Frame rate stability is a major issue for XGRA in general. The GameCube version splits the difference between the PlayStation 2 and Xbox versions in terms of frame rate consistency and visual fidelity. The overall frame rate is smoother than that of the PlayStation 2 version, but some heavy weather effects or a big explosion will briefly turn the game into a choppy mess. The quality of the textures, however, is virtually identical to what we saw in the PS2 version--with the same muddy textures and the abnormally dark look--which is especially problematic when the game puts you on a course at night or when the game's occasional rain, snow, and sandstorm effects kick in. The weather effects generally cause nothing but bad choppiness, poor visibility, and general frustration in any version of the game. It's really unfortunate that these technical issues could not be alleviated before the game came to market, as the visuals in XGRA are fundamentally sound. The courses are simply massive, with plenty of detail and movement along the sides of the track adding an extra level of reality. The bikes themselves look slick and sort of blend the style of the light cycles in Tron with Kaneda's bike in Akira. There are some nice bits of flash scattered all over the game, such as the long, glowing tracers emitted from the backs of the bikes, the blue glow that precedes the deathstrike ion cannon attack, or the subtle fish-eye effect that kicks in whenever you pass over a speed strip.

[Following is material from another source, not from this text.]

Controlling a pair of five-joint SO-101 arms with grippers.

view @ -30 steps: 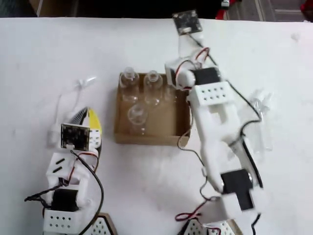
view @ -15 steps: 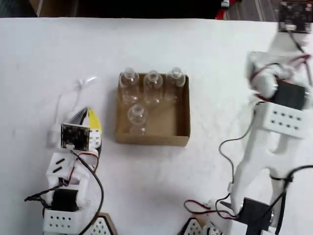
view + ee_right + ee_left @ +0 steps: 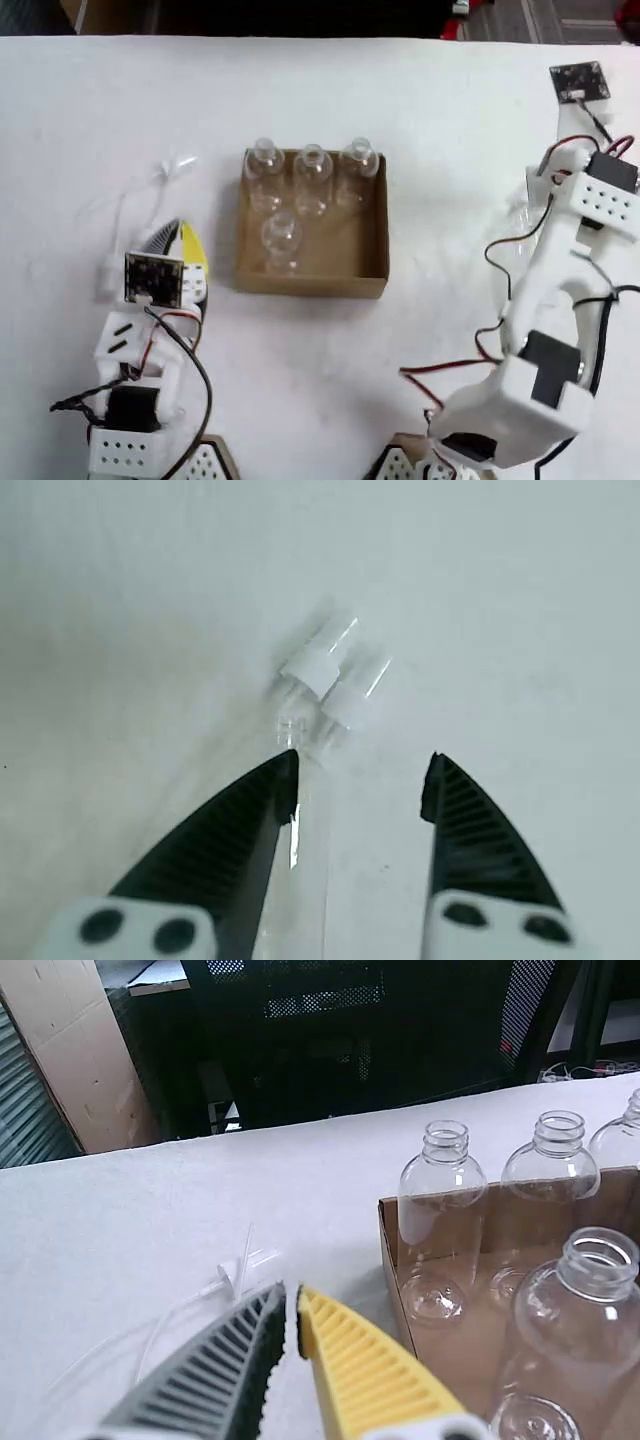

Though Studio Cheltenham seems to have put a good amount of thought into the overall design of XGRA, the sound is decidedly slapdash. The sound of the bikes is good, blending the high-RPM scream of a high-performance motorcycle with some of the low-end rumble of a jet engine. Weapon effects are decent enough, but what really annoys are the handful of speech clips you'll hear repeatedly through the game from the game's prerace commentators, from the other racers, and from your own team captain. Almost all of them have a bad, fake accent or carry some kind of voice filter, and what they have to say almost always falls into the category of spectacularly failed humor. The music has been divvied up into three soundtracks--dance, rock, and mix. The music is primarily licensed, including tracks from BT, The Dwarves, Cirrus, and others. It doesn't feel out of place, but it's rare that the music will actually enhance the experience. XGRA's sound is actually at its best when it's not even there, such as when you exit the air lock on the asteroid track and all the ambient environmental sounds just drop out, which is a really nice little touch.
XGRA will appeal to fans of the genre that have been jonesing for a new worthwhile futuristic racing game and are willing to overlook some of its flaws, but it's flawed enough that it likely won't lure new players into the fold. However, a lot of the potential of XGRA has, in fact, been realized, so unless you're expecting it to raise the bar for this style of game, you ought to get a kick out of it.